Nigeria’s President Bola Tinubu, in a presentation delivered on his behalf by the Minister of State for the Environment, Dr Iziaq Adekunle Salako, at the Africa Climate Summit in Nairobi, Kenya, says that it is critical that climate action spurs socioeconomic development for the continent
I extend my heartfelt congratulations for the landmark occasion that marks the inaugural AU Africa Climate Summit.
This event as well as our recent efforts and advocacy on the topic of climate change boldly demonstrate to the global community that Africa is rising to the challenge and taking decisive steps to deliver a sustainable economic future for our people.
The African Climate Summit occurs at a pivotal juncture, offering us an exclusive stage to spotlight our priorities, solutions, and needs regarding climate action to the global community.
As a continent, it is critical that climate action spurs socioeconomic development for us.
We know that with robust planning and increased investments in the region, this is achievable.
Africa is already bearing the brunt of a climate crisis it did not cause but our continent, with our significant renewable energy resources, critical minerals, vast carbon sinks, and growing population, can be a strong solution centre.
In Nigeria, we have articulated our unchanging position to advance climate action without jeopardising economic development.
We designed an ambitious Energy Transition Plan to achieve universal access to energy by 2030 and net-zero emissions by 2060 while prioritising industrialisation, job creation, and economic growth.
Significantly, our plan helps to crystallise the scale of resources needed to deliver Climate targets, so that the current financial flows will not suffice.
Nigeria’s Energy Transition Plan requires $1.9 trillion in spending up to 2060, including $410 billion above business-as-usual spending.
This additional financing requirement translates to about $10 billion per annum but average international financing flows to Nigeria for clean energy have been about $655 million per year over the past decade.
Similarly, the unconditional target in our Nationally Determined Contributions (NDCs) requires $17.7 billion in investments annually.
In 2019/2020, all Sub-Saharan Africa received barely approximately $20 billion in climate finance.
Annual climate finance flows to Africa are currently just 11% of what we require so more investments have to come to the continent.
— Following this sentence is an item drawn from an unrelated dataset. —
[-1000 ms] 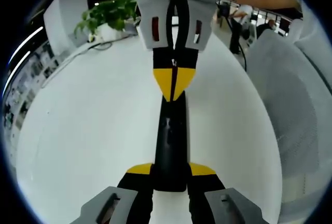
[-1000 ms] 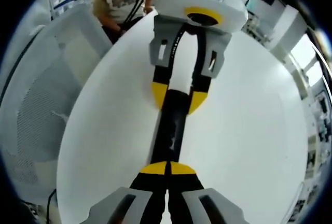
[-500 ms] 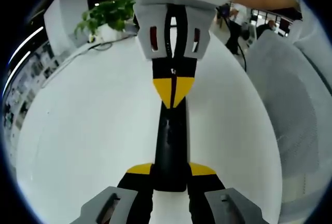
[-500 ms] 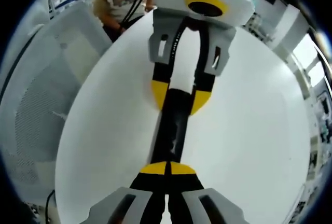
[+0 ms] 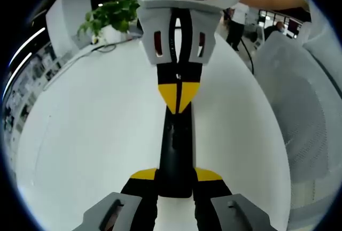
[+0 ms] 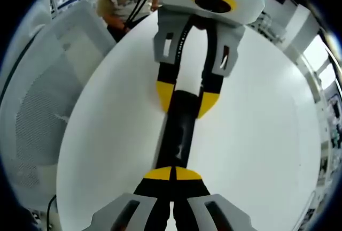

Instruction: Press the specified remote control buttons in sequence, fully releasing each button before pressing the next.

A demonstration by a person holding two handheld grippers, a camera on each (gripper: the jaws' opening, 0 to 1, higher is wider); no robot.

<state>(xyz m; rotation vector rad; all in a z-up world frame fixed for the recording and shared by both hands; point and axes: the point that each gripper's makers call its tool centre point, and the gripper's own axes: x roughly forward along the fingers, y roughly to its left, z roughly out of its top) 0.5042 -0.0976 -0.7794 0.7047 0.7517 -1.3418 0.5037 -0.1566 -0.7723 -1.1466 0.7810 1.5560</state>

For us in Nigeria, we are presently establishing partnerships with both public and private sector players, driving innovative policy changes, advancing renewable energy projects including on-grid solar and electric vehicle deployment, and exploring innovative financing mechanisms like carbon trading to lay the foundation for an all-encompassing transition.
I recently made public the key focus of my government captured as an eight-point agenda.
Climate action and environmental sustainability is central to achieving four of those agenda which are Food Security, Poverty eradication, Sustainable Job creation, and Security.
We recognise that Just Energy Transition Partnerships (JET-Ps) are emerging as an important source of capital for climate-sensitive energy efforts in developing regions and Nigeria wants to be considered for one.
My team is currently working on a proposal to the G7 for a JET-P for Nigeria.
It is encouraging that South Africa and Senegal have secured JET-Ps, but they must be scaled up across Africa in addition to other strategic financing opportunities.
This summit is essential for highlighting such requests, sharing ongoing efforts, and establishing inter-country collaboration.
I assure you and fellow leaders of Nigeria’s unwavering support as we embark on this journey to clearly communicate Africa’s position on climate action, and expedite an equitable, sustainable future for all of us.